DEEPGRAM_API_KEY=$(python3 -c "import json,sys; print(json.loads(sys.argv[1])['DEEPGRAM_API_KEY'])" "$(aws secretsmanager get-secret-value --secret-id myapp/production/secrets --query SecretString --output text)")
ASSEMBLY_AI_API_KEY=$(python3 -c "import json,sys; print(json.loads(sys.argv[1])['ASSEMBLY_AI_API_KEY'])" "$(aws secretsmanager get-secret-value --secret-id myapp/production/secrets --query SecretString --output text)")
REDIS_URL=$(python3 -c "import json,sys; print(json.loads(sys.argv[1])['REDIS_URL'])" "$(aws secretsmanager get-secret-value --secret-id myapp/production/secrets --query SecretString --output text)")
KAMAL_REGISTRY_PASSWORD=$(python3 -c "import json,sys; print(json.loads(sys.argv[1])['KAMAL_REGISTRY_PASSWORD'])" "$(aws secretsmanager get-secret-value --secret-id myapp/production/secrets --query SecretString --output text)")

Each line fetches the full JSON and extracts one key. Kamal evaluates each line in its own subshell so there are no shared variables between lines. This works.

You can also use jq

if you prefer:

DEEPGRAM_API_KEY=$(aws secretsmanager get-secret-value --secret-id myapp/production/secrets --query SecretString --output text | jq -r '.DEEPGRAM_API_KEY')

Step 6: Deploy #

kamal deploy

Kamal fetches secrets from AWS during deploy and injects them into your container. No plaintext file ever touches the server.

Production and staging #

I use a different AWS secret per environment.

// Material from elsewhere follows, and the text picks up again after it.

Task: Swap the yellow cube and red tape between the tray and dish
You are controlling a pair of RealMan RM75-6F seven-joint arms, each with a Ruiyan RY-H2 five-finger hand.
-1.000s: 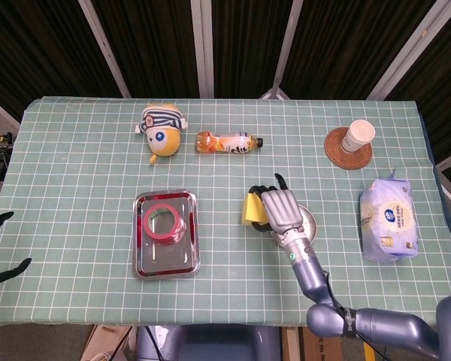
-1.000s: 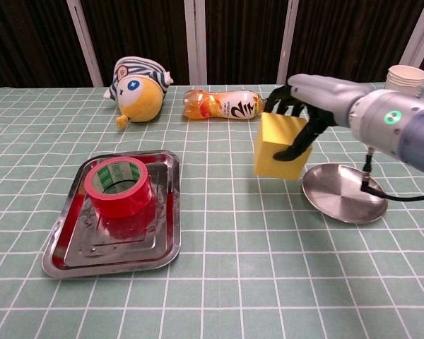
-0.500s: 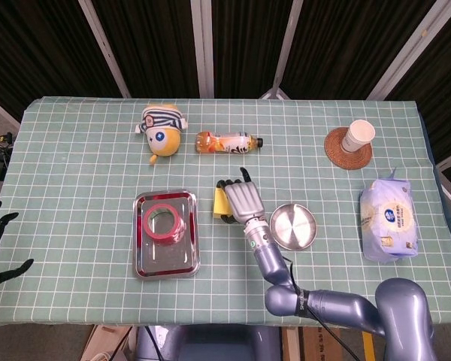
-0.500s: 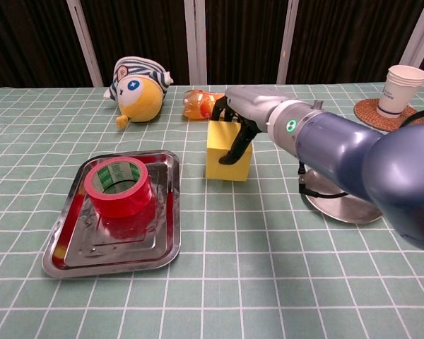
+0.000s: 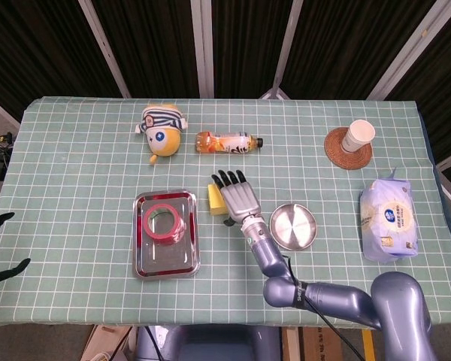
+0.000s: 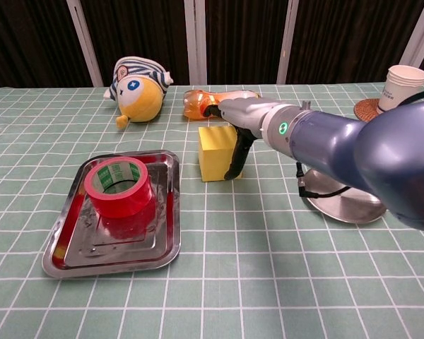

Both pull from AWS no plaintext anywhere.

DEEPGRAM_API_KEY=$(python3 -c "import json,sys; print(json.loads(sys.argv[1])['DEEPGRAM_API_KEY'])" "$(aws secretsmanager get-secret-value --secret-id myapp/production/secrets --query SecretString --output text)")
KAMAL_REGISTRY_PASSWORD=$(python3 -c "import json,sys; print(json.loads(sys.argv[1])['KAMAL_REGISTRY_PASSWORD'])" "$(aws secretsmanager get-secret-value --secret-id myapp/production/secrets --query SecretString --output text)")

DEEPGRAM_API_KEY=$(python3 -c "import json,sys; print(json.loads(sys.argv[1])['DEEPGRAM_API_KEY'])" "$(aws secretsmanager get-secret-value --secret-id myapp/staging/secrets --query SecretString --output text)")
KAMAL_REGISTRY_PASSWORD=$(python3 -c "import json,sys; print(json.loads(sys.argv[1])['KAMAL_REGISTRY_PASSWORD'])" "$(aws secretsmanager get-secret-value --secret-id myapp/staging/secrets --query SecretString --output text)")

Only the secret name changes between files. myapp/production/secrets

for production, myapp/staging/secrets

for staging. Run kamal deploy -d staging

and Kamal reads from the staging file.

Both secrets live in AWS. No staging credentials in plaintext either. This matters for SOC 2 because auditors check every environment.

Done #

No more secrets in plaintext. SOC 2 and GDPR requirements met. Hetzner bill stays under 5 euro a month.

Big thanks to the AWS docs team, the Kamal maintainers, and Hetzner for keeping hosting affordable. Hope this saves you the same headaches I ran into. Now back to building.